Only the lines from the start of the entries up to and including the line with "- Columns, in" should be written out, exactly as they stand.

▼

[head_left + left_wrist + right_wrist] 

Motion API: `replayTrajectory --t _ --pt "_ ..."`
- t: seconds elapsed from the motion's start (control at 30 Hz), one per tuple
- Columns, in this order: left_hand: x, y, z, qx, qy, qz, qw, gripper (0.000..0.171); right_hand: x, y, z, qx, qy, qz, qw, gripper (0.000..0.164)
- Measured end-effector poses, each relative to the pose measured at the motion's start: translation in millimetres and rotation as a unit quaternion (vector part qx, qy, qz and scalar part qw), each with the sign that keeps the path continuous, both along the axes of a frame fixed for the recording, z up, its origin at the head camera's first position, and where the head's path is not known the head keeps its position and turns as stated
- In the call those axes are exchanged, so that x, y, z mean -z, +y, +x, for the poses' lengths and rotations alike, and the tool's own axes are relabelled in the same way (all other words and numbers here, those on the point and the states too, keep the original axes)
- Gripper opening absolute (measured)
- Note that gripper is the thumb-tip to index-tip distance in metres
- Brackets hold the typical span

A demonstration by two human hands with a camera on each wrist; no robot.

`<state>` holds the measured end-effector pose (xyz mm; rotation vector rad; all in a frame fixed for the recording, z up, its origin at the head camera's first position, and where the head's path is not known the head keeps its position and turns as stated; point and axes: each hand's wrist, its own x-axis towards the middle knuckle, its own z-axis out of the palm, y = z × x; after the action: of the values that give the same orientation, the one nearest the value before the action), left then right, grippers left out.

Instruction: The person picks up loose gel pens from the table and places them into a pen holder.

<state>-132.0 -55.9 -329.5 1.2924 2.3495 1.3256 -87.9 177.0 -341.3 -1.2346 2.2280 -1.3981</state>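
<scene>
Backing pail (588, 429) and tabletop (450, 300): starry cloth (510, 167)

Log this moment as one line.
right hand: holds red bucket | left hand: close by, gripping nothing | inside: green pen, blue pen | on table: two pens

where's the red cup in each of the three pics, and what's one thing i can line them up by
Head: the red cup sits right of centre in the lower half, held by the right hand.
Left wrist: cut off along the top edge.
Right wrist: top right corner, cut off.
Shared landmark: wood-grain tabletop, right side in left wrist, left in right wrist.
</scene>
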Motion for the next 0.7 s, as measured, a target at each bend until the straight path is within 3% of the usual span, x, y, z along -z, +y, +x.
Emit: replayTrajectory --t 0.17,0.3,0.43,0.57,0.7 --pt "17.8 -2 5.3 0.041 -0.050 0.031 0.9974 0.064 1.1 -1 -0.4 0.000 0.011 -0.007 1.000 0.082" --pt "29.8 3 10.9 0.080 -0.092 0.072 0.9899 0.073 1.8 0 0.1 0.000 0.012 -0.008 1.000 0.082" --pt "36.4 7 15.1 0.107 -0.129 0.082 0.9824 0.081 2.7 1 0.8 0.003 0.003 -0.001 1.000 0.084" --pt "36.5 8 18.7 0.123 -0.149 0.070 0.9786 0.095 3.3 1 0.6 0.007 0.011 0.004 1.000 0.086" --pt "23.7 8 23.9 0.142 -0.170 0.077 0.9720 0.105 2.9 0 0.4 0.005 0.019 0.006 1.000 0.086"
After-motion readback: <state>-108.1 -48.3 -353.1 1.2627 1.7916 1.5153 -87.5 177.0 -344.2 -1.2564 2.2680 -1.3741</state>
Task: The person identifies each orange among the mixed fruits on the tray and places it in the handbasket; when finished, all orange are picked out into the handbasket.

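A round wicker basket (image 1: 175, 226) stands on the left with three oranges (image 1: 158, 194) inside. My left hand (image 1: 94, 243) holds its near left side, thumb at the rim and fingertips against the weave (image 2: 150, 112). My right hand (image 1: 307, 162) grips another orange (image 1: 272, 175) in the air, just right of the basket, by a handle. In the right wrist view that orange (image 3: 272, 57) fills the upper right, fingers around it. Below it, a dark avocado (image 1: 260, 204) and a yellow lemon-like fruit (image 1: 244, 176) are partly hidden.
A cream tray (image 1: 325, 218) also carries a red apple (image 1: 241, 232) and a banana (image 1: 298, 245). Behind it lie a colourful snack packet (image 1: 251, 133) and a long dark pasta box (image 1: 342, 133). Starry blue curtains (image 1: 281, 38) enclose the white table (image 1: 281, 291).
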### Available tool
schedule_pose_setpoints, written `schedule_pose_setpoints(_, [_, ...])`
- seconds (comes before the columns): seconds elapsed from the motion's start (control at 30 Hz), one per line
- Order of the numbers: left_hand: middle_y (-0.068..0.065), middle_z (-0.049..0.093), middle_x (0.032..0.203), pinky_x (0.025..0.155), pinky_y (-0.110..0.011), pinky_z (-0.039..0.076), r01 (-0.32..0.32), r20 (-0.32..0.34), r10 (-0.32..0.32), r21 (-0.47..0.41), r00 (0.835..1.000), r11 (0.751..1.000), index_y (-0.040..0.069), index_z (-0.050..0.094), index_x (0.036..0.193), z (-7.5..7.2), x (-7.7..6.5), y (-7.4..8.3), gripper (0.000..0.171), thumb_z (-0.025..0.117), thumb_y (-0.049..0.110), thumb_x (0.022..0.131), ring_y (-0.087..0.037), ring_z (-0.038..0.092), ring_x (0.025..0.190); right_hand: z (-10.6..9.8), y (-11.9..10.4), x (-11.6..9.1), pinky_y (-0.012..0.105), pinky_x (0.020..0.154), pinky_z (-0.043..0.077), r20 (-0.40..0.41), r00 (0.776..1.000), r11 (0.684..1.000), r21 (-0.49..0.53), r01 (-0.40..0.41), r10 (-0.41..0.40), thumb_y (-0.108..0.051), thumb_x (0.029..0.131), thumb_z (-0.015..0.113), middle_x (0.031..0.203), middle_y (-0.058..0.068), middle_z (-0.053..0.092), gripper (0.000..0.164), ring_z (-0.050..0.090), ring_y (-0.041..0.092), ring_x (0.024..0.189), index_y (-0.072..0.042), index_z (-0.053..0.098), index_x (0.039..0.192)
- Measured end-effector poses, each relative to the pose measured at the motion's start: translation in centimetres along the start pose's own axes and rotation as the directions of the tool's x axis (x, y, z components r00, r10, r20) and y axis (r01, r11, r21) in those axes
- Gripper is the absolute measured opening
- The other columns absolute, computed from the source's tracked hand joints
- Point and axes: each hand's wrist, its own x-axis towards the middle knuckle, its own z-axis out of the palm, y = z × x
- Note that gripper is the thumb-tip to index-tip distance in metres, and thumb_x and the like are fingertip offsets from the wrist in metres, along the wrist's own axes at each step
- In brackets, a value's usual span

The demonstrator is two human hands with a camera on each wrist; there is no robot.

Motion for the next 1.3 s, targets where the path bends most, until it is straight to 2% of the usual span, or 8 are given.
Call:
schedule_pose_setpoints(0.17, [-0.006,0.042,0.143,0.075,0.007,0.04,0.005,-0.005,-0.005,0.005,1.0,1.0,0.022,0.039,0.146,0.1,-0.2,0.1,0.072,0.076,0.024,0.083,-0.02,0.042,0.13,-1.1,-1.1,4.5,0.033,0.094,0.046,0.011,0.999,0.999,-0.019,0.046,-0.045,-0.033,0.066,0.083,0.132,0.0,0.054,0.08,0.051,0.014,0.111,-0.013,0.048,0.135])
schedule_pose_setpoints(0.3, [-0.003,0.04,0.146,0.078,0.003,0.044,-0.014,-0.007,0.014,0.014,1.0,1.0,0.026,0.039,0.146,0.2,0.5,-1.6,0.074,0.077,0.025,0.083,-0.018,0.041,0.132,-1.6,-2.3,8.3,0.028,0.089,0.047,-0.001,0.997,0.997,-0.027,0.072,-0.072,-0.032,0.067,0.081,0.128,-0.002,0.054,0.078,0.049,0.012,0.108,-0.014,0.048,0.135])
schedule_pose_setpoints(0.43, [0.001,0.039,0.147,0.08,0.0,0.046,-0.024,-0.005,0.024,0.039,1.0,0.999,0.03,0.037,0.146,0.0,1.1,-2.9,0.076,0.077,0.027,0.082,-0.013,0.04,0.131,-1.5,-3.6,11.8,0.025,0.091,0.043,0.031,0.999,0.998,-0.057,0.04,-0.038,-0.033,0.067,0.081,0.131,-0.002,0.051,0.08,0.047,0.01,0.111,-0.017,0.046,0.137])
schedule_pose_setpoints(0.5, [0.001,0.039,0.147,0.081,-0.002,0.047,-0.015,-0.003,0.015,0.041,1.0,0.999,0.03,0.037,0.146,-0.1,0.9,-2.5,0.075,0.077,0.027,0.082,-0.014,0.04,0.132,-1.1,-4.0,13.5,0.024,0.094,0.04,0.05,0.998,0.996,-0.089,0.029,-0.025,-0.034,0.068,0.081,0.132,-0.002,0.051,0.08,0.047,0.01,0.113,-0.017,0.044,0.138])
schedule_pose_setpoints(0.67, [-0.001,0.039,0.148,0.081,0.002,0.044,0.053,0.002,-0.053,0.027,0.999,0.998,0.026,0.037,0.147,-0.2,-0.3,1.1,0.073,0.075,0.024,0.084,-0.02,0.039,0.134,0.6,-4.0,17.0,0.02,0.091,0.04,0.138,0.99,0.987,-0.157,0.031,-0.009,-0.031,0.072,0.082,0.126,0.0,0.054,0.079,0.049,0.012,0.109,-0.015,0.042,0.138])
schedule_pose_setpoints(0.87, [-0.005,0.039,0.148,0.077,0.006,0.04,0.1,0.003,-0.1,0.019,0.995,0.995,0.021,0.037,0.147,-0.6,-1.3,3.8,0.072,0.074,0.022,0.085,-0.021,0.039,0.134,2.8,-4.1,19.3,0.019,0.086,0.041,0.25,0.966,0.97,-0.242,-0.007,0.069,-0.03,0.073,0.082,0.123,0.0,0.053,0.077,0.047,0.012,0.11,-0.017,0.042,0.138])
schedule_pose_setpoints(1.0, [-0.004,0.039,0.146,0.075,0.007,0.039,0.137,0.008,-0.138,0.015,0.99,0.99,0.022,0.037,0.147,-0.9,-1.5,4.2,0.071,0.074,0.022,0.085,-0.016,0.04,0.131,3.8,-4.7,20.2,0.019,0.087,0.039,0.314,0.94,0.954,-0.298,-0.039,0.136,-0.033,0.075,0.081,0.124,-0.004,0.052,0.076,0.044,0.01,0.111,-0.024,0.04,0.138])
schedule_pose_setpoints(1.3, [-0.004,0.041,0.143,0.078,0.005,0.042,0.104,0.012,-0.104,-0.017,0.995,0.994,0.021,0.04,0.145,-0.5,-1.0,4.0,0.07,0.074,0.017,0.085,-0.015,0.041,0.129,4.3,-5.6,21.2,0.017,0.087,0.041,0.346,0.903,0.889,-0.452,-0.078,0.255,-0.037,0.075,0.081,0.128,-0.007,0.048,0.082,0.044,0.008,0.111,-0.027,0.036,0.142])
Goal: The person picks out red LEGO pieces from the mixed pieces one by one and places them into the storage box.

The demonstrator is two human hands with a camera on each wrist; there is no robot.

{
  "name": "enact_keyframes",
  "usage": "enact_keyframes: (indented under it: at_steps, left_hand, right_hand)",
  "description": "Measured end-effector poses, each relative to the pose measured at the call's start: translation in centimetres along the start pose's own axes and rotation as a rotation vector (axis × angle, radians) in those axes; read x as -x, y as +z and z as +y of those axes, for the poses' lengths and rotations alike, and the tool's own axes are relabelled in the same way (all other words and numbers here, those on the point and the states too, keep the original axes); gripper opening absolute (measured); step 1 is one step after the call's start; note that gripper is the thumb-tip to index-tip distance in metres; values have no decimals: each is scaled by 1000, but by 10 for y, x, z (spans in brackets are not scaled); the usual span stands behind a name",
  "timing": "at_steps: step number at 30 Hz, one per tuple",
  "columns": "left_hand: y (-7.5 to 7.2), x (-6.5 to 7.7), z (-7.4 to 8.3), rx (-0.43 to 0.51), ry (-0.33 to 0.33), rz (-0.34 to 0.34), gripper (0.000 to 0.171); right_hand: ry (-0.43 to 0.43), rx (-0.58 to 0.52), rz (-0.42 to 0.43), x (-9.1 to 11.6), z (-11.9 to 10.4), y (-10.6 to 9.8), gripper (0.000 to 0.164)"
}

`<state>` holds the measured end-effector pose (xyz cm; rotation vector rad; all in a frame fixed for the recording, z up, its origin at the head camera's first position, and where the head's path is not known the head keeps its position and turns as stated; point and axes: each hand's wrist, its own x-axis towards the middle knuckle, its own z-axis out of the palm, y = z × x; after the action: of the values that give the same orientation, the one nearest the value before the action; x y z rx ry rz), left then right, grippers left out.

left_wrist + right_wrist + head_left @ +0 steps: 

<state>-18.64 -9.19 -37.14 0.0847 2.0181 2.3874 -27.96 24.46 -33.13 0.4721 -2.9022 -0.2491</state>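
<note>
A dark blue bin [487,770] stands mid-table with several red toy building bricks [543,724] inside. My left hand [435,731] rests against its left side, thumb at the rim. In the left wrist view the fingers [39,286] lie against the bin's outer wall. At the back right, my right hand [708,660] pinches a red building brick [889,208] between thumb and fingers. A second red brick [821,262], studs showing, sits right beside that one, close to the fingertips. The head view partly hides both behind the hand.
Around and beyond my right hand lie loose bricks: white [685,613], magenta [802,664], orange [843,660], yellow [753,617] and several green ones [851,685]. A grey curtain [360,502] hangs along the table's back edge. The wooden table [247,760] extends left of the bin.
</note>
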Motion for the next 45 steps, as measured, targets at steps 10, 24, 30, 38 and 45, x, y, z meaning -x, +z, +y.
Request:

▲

* _Result of this exercise_
[head_left + left_wrist + right_wrist] 

Motion API: `replayTrajectory --t _ --pt "_ ..."`
- t: seconds elapsed from the motion's start (control at 30 Hz), one per tuple
- Columns, in this order: left_hand: x, y, z, qx, qy, qz, qw, gripper (0.000..0.171); right_hand: x, y, z, qx, qy, qz, qw, gripper (0.000..0.164)

That is the complete answer.